__PROVIDED DATA__
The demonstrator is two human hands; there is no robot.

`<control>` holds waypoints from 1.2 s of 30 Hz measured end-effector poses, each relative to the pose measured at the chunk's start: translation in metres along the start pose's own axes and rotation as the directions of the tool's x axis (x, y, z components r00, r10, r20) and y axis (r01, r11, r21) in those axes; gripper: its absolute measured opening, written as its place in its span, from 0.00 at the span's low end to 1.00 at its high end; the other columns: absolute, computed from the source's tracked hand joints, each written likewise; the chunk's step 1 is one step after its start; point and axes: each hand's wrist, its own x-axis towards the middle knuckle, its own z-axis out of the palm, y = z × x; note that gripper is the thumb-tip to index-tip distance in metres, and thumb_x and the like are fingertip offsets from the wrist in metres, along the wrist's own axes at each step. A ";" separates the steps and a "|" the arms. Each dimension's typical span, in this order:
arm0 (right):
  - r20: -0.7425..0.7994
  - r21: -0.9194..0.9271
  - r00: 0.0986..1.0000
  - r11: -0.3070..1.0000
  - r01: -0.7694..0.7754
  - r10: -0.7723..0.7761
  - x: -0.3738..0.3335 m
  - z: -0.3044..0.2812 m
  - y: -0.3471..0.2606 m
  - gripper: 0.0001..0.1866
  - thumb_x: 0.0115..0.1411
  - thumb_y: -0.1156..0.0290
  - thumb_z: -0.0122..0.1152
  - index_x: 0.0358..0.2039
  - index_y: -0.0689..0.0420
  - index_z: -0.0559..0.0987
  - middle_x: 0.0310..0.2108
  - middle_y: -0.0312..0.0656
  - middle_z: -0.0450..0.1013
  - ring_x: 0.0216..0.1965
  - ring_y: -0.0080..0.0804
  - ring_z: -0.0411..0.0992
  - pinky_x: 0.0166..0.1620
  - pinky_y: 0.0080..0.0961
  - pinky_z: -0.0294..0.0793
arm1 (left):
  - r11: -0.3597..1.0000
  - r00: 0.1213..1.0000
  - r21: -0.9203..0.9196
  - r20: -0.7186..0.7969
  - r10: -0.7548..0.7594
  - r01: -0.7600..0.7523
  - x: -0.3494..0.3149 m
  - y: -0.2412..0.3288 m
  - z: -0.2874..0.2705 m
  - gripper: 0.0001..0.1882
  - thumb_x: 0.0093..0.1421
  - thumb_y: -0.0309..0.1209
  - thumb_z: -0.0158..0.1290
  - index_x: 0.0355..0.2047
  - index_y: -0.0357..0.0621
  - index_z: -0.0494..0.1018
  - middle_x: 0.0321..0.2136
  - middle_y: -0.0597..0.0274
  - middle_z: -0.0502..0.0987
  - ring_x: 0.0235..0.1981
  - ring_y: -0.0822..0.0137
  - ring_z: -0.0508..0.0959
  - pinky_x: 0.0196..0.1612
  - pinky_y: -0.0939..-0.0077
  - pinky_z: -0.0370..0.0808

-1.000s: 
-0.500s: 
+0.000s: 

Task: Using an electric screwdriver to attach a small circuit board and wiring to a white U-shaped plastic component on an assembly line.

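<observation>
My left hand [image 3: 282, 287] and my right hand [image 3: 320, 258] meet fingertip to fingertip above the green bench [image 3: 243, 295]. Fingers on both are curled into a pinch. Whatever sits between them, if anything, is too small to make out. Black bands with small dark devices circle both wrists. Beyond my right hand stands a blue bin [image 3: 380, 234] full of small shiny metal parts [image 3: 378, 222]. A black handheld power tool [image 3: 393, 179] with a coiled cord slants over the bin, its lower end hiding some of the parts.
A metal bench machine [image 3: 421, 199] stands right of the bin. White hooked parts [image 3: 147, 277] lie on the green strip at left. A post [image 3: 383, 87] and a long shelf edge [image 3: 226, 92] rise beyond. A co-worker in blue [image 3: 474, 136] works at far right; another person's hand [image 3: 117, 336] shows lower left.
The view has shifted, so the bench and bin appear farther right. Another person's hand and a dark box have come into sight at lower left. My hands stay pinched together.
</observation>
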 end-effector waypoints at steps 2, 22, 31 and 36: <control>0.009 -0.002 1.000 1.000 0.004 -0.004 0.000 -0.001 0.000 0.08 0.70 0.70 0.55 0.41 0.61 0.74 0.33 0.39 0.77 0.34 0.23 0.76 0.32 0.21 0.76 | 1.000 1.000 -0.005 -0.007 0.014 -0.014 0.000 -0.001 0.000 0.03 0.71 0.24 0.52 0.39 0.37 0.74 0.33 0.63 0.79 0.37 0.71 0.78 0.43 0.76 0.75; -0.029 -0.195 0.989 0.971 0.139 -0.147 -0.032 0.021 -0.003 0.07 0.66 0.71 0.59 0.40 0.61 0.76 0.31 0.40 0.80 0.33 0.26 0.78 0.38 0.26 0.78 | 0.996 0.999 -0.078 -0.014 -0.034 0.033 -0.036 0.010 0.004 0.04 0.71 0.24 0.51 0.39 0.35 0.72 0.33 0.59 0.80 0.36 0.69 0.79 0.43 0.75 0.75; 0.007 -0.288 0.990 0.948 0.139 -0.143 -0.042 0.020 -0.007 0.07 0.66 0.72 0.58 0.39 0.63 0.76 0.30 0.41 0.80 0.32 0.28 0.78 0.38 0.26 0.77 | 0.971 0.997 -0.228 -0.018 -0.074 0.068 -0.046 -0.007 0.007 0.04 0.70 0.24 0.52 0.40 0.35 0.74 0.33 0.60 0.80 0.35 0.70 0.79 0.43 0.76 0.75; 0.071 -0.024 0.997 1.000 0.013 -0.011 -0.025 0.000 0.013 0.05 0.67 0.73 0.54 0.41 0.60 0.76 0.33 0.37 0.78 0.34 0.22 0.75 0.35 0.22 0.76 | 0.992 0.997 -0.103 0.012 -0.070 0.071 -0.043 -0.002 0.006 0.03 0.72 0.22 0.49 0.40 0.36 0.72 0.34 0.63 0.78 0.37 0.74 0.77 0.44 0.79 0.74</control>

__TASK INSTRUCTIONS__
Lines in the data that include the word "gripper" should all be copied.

__RESPONSE__
`<control>` holds waypoints from 1.2 s of 30 Hz measured end-effector poses, each relative to the pose measured at the chunk's start: translation in metres along the start pose's own axes and rotation as the directions of the tool's x axis (x, y, z components r00, r10, r20) and y axis (r01, r11, r21) in those axes; gripper: its absolute measured opening, written as its place in its span, from 0.00 at the span's low end to 1.00 at its high end; the other columns: absolute, computed from the source's tracked hand joints, each written likewise; the chunk's step 1 is one step after its start; point and axes: each hand's wrist, its own x-axis towards the middle knuckle, its own z-axis out of the palm, y = z × x; note that gripper is the thumb-tip to index-tip distance in metres, and thumb_x and the like are fingertip offsets from the wrist in metres, along the wrist's own axes at each step. A ";" separates the steps and a "|" the arms. Each dimension's typical span, in this order:
  - gripper: 0.0001..0.1866
  - gripper: 0.0001..0.1882

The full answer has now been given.